Thursday, 21 January 2010

Investment and regime uncertainty

In an earlier posting on government actions in Venezuela to take over a French-owned retail chain I wrote,
I'm guessing foreign investment isn't at the top of Hugo Chavez's list of must haves for economic development. I'm also guessing that Robert Higg's idea of regime uncertainty isn't something Chavez is too concerned about. One wonders what effect all this will have on private investment, both foreign and local, in Venezuela.
Now this story from Reuters UK tells us
Venezuela's Mariscal Sucre project, which has estimated reserves of 14.7 trillion cubic feet of gas, has failed to attract private interest after the government invited firms to make offers last week.

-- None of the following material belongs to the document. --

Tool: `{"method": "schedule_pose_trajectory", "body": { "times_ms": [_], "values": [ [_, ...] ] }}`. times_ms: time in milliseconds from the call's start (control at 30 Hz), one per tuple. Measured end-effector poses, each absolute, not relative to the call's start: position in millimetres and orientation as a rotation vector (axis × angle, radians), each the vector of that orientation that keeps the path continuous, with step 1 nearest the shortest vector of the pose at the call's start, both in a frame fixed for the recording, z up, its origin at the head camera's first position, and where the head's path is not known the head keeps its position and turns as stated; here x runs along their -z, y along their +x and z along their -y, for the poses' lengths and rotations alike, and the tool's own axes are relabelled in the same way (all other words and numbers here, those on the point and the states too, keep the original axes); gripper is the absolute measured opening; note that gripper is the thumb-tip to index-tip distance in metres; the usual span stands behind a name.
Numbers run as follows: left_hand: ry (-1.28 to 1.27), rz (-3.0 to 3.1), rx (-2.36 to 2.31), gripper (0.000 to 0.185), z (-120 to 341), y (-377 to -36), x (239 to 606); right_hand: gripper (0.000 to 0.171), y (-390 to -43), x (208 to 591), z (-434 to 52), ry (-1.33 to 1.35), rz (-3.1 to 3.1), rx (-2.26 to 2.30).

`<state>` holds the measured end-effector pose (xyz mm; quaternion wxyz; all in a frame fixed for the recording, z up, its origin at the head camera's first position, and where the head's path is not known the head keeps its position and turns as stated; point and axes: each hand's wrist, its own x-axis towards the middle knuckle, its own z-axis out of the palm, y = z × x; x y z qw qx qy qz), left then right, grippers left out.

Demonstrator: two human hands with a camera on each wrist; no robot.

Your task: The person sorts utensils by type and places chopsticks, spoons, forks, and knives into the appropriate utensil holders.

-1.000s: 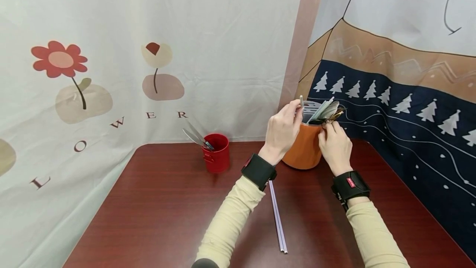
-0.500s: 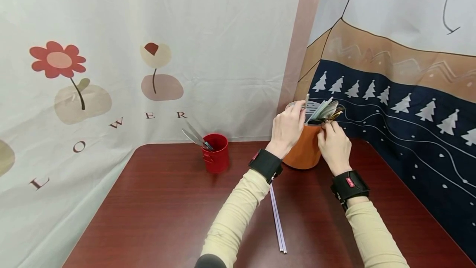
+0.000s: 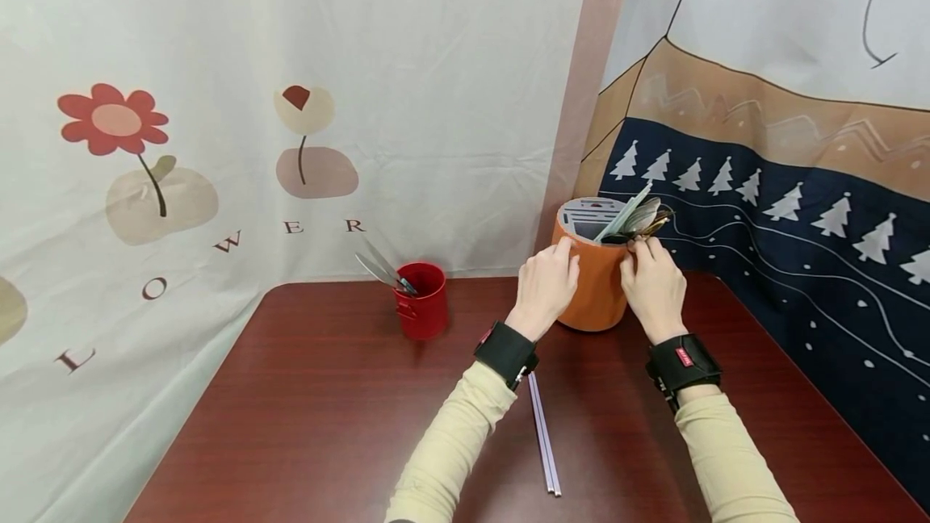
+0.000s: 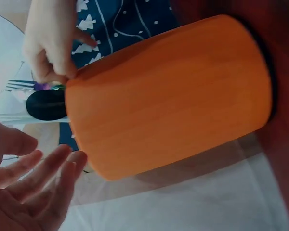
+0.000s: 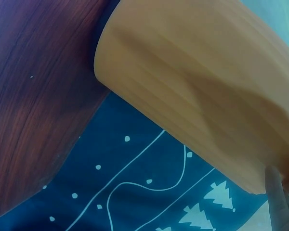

Offers were to be made on Friday until midnight.

The government this month improved the conditions it was offering companies to help develop the project, but in the end nobody came forward, private sector sources close to the process said on Monday.
Given past actions, such as the nationalisation of the French-owned retail chain and the threatening of international car companies with nationalization, it is hardly surprising that foreign firms don't want to invest in Venezuela. They too, rationally, fear seizure of their assets at some future date. The possibility of hold-up in the future reduces firms willingness to invest today. A point lost, it would appear, on Hugo Chavez.

Maybe there is more to this story than is obvious from the news report, but the argument above seems sufficient to explain the lack of interest in investing in Venezuela.